═════ Data segment

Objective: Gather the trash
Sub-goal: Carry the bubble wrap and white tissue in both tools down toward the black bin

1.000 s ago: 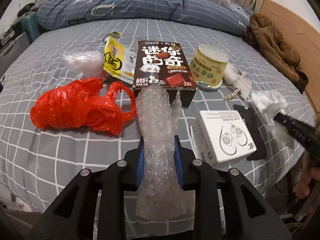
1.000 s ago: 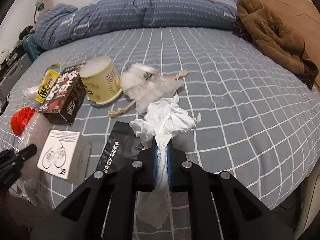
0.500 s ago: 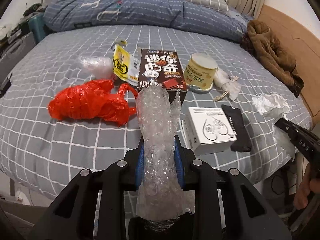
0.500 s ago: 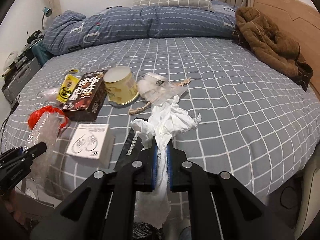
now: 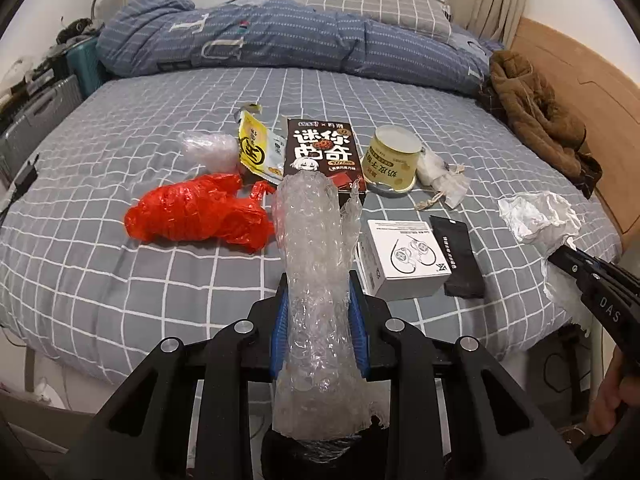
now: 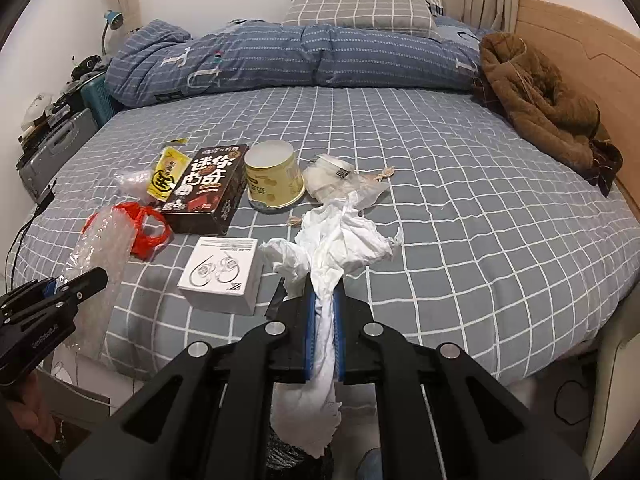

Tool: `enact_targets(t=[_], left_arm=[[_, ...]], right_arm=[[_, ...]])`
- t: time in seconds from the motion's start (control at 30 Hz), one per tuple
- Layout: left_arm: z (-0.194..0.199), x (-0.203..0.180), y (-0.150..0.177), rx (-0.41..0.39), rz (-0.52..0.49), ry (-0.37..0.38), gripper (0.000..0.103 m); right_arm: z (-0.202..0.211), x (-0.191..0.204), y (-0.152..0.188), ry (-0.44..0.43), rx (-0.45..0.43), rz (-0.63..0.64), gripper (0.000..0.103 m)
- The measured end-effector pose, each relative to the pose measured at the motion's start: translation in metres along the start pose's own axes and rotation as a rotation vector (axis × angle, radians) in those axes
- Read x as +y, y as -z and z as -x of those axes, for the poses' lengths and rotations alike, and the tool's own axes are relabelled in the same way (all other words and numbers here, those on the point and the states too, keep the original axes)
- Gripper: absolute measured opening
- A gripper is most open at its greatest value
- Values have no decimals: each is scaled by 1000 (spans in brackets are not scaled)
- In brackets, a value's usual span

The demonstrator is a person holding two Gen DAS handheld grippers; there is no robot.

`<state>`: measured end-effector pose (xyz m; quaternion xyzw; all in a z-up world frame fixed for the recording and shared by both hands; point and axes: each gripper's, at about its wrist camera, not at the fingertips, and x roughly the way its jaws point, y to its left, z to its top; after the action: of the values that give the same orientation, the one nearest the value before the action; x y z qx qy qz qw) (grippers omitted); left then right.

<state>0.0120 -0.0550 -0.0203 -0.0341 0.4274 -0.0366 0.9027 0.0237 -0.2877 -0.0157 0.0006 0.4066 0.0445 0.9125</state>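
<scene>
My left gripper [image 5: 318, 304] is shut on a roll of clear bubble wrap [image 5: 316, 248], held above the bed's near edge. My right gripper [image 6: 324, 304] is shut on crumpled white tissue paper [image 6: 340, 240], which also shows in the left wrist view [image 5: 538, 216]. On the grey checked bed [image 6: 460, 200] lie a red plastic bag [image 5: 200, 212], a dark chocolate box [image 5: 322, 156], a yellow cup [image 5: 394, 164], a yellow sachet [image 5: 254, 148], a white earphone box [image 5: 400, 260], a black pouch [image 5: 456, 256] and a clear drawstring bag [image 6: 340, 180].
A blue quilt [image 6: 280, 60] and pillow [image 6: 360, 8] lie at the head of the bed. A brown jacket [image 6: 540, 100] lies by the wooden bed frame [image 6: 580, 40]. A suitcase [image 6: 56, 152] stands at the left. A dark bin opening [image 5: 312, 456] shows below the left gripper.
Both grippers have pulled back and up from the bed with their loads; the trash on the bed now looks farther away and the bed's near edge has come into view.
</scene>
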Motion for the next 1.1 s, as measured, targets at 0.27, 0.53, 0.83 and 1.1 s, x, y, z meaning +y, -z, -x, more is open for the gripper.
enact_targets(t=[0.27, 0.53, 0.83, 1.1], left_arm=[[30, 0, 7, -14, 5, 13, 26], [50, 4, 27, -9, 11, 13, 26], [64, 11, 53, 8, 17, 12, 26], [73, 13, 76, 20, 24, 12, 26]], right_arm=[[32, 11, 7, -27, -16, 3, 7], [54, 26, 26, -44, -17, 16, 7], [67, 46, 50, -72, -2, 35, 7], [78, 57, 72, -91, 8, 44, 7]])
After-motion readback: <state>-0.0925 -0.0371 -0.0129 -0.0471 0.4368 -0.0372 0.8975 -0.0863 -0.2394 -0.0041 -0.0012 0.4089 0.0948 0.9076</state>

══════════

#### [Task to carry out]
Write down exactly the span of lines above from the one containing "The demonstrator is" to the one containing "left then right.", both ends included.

#### [Finished exercise]
The demonstrator is a person holding two Gen DAS handheld grippers; there is no robot.

`<state>`: measured end-effector pose (xyz m; quaternion xyzw; all in a z-up world frame fixed for the recording and shared by both hands; point and axes: each gripper's, at about its wrist camera, not at the fingertips, and x roughly the way its jaws point, y to its left, z to its top; after the action: of the values that give the same orientation, the one nearest the value before the action; x y z qx qy qz qw) (grippers omitted); left then right.

This is the complete output.